Data START

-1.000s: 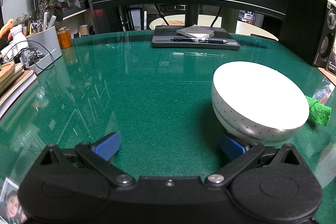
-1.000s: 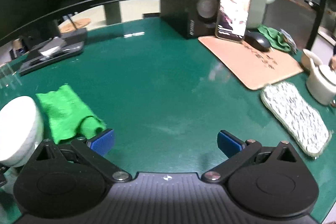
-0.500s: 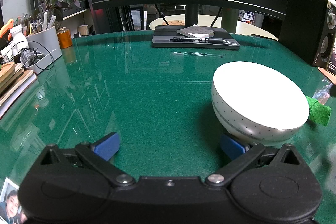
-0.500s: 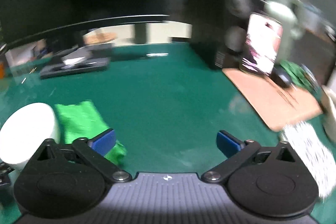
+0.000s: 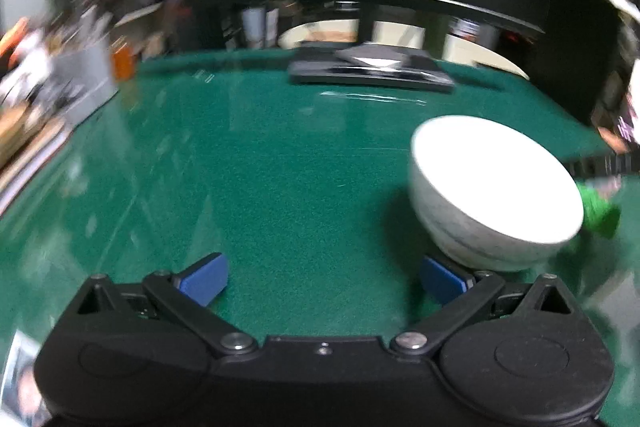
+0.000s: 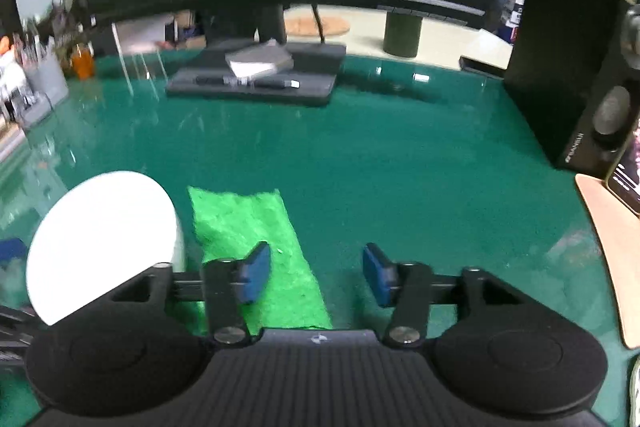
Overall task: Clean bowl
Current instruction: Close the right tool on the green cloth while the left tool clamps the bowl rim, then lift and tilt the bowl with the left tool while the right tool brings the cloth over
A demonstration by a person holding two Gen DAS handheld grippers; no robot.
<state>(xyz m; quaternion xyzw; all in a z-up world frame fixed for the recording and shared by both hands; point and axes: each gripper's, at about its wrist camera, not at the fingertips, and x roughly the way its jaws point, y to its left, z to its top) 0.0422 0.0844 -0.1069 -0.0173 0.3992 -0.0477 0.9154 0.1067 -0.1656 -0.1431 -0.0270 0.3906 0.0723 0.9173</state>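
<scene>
The job is only starting — nothing is held yet. The bowl [image 5: 496, 183] sits on the green bench [image 5: 280, 167], white and round, just ahead of the left gripper [image 5: 324, 277] and off to its right side. The left jaws are spread wide, with only bare bench between them. The right-hand blue pad is just under the bowl's near edge; I cannot tell if it touches.

The right gripper [image 6: 316, 273] hangs over the green cloth [image 6: 256, 251]. Its jaws are partly apart and hold nothing. The cloth lies flat on the bench, beside the bowl and to the right of it. The left pad of these jaws is above the cloth, while the right pad is past the cloth's edge, over bare bench.

I think the step in hand is picking up the cloth. Next, the right jaws should go down, slide a little to the left so both pads are over the cloth, and pinch a fold of it. The left jaws need to shift right and grab the bowl's rim to keep it from sliding — then the wiping can begin.
</scene>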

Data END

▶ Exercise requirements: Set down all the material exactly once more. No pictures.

▶ Problem solution:
-1.000s: 
-1.000s: 
-0.500s: 
-0.500s: 
+0.000s: 
+0.000s: 
Overall task: Clean bowl
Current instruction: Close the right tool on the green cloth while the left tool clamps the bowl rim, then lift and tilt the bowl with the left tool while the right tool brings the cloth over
A demonstration by a person holding two Gen DAS handheld grippers; no robot.
<state>(xyz m; quaternion xyzw; all in a z-up world frame fixed for the recording and shared by both hands; point and axes: each gripper's, at about its wrist camera, not at the fingertips, and x roughly the way its jaws point, y to its left, z to its top) 0.0422 0.0844 -0.1069 -0.0173 0.3992 -0.0477 0.9154 0.1067 -0.1656 -0.1431 -0.0270 0.3906 0.0723 0.9173</state>
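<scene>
The job is only starting — nothing is held yet. The bowl [image 5: 496, 183] sits on the green bench [image 5: 280, 167], white and round, just ahead of the left gripper [image 5: 324, 277] and off to its right side. The left jaws are spread wide, with only bare bench between them. The right-hand blue pad is just under the bowl's near edge; I cannot tell if it touches.

The right gripper [image 6: 316, 273] hangs over the green cloth [image 6: 256, 251]. Its jaws are partly apart and hold nothing. The cloth lies flat on the bench, beside the bowl and to the right of it. The left pad of these jaws is above the cloth, while the right pad is past the cloth's edge, over bare bench.

I think the step in hand is picking up the cloth. Next, the right jaws should go down, slide a little to the left so both pads are over the cloth, and pinch a fold of it. The left jaws need to shift right and grab the bowl's rim to keep it from sliding — then the wiping can begin.
</scene>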

This output is complete.